Work order: A line below contains "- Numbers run", and a later one contains "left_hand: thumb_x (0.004". Repeat both, with every line between them, exactly.

Material provided:
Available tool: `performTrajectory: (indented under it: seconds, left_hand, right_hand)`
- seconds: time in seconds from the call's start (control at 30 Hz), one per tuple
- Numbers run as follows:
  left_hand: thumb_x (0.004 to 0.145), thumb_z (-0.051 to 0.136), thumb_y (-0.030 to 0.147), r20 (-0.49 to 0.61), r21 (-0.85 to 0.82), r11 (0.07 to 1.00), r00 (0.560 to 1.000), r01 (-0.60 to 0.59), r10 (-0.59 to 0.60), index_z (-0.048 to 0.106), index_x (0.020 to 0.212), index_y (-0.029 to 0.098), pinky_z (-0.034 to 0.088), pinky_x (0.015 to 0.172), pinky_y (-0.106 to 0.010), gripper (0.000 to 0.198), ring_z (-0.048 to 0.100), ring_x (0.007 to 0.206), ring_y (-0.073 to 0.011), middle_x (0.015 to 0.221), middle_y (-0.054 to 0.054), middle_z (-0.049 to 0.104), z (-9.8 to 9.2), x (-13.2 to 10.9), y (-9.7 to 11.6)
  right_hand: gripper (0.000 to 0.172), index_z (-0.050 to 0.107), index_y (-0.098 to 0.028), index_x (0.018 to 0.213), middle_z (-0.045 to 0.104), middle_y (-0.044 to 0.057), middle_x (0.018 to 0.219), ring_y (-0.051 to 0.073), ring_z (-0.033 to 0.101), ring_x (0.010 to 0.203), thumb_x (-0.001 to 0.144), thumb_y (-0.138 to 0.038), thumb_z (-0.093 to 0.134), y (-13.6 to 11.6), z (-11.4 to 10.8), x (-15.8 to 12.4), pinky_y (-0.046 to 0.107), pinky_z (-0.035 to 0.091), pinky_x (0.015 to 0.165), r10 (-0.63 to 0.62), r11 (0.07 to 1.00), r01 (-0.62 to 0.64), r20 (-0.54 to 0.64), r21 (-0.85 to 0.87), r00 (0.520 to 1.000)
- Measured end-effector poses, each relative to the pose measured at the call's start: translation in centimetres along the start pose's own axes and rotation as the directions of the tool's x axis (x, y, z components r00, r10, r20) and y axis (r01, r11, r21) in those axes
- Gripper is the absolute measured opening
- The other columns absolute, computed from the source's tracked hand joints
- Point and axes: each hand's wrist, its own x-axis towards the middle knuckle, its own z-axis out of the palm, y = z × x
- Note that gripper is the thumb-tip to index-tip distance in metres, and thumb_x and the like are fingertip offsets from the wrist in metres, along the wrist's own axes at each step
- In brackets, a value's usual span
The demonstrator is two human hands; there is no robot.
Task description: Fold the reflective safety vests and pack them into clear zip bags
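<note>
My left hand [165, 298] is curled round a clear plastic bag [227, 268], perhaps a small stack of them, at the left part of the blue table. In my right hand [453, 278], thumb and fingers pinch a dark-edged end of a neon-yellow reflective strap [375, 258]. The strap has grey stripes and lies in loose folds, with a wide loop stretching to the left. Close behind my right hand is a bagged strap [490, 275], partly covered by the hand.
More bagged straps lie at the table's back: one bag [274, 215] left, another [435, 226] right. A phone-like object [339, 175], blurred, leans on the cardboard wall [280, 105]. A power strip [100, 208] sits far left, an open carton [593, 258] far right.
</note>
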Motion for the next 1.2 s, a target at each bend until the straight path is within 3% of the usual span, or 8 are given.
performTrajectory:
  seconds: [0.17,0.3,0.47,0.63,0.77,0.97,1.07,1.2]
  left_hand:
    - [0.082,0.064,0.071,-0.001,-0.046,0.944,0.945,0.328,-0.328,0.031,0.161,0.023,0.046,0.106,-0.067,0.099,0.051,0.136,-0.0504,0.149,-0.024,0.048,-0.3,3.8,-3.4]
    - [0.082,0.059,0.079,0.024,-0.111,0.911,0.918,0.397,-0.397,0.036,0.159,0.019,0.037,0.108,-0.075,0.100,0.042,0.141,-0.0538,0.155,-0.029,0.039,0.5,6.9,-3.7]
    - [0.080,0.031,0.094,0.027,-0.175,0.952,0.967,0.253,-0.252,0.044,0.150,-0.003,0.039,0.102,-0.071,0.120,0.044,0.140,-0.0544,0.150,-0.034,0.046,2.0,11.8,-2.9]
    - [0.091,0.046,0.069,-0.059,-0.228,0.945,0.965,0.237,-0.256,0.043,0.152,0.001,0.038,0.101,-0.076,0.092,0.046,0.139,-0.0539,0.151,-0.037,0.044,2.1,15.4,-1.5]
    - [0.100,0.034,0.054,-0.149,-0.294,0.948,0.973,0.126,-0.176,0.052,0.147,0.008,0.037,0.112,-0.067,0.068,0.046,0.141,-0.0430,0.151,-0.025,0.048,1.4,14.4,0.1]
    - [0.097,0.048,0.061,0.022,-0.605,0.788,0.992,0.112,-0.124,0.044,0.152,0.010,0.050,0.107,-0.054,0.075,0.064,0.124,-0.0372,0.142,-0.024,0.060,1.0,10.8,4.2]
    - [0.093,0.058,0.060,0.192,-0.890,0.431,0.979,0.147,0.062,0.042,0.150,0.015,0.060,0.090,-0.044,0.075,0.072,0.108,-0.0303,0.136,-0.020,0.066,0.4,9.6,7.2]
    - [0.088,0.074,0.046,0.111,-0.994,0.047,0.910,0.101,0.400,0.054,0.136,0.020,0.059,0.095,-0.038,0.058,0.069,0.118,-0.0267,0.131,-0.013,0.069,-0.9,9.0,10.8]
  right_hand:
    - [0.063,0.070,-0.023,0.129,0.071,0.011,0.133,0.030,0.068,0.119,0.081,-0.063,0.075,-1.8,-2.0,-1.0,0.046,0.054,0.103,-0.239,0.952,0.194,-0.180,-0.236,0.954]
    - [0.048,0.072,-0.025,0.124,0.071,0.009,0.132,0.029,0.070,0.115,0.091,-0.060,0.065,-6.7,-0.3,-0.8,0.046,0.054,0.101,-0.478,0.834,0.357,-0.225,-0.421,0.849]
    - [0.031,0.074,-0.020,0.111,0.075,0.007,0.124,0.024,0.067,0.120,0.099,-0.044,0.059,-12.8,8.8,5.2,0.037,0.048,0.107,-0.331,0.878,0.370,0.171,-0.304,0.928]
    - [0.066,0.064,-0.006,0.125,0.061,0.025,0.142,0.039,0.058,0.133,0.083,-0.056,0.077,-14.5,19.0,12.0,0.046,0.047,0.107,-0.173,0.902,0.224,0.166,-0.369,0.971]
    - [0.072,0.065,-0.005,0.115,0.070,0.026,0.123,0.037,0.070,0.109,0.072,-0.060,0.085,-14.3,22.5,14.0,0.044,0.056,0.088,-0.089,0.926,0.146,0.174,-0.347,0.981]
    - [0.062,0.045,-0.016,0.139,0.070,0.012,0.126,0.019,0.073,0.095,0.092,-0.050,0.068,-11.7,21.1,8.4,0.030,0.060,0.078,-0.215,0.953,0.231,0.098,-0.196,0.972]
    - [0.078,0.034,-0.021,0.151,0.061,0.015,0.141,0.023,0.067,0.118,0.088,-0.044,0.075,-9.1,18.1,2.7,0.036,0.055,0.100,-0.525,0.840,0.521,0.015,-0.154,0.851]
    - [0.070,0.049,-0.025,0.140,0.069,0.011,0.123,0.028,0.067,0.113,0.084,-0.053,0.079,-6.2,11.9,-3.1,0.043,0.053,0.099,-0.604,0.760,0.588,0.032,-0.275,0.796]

Answer for the task:
- Numbers run as follows:
  left_hand: thumb_x (0.004 to 0.145), thumb_z (-0.051 to 0.136), thumb_y (-0.030 to 0.147), r20 (-0.49 to 0.61), r21 (-0.85 to 0.82), r11 (0.07 to 1.00), r00 (0.560 to 1.000), r01 (-0.60 to 0.59), r10 (-0.59 to 0.60), index_z (-0.048 to 0.106), index_x (0.020 to 0.212), index_y (-0.029 to 0.098), pinky_z (-0.034 to 0.088), pinky_x (0.015 to 0.172), pinky_y (-0.106 to 0.010), gripper (0.000 to 0.198), ring_z (-0.048 to 0.100), ring_x (0.007 to 0.206), ring_y (-0.073 to 0.011), middle_x (0.015 to 0.221), middle_y (-0.054 to 0.054), middle_z (-0.049 to 0.104), z (-9.8 to 9.2), x (-13.2 to 10.9), y (-9.7 to 11.6)

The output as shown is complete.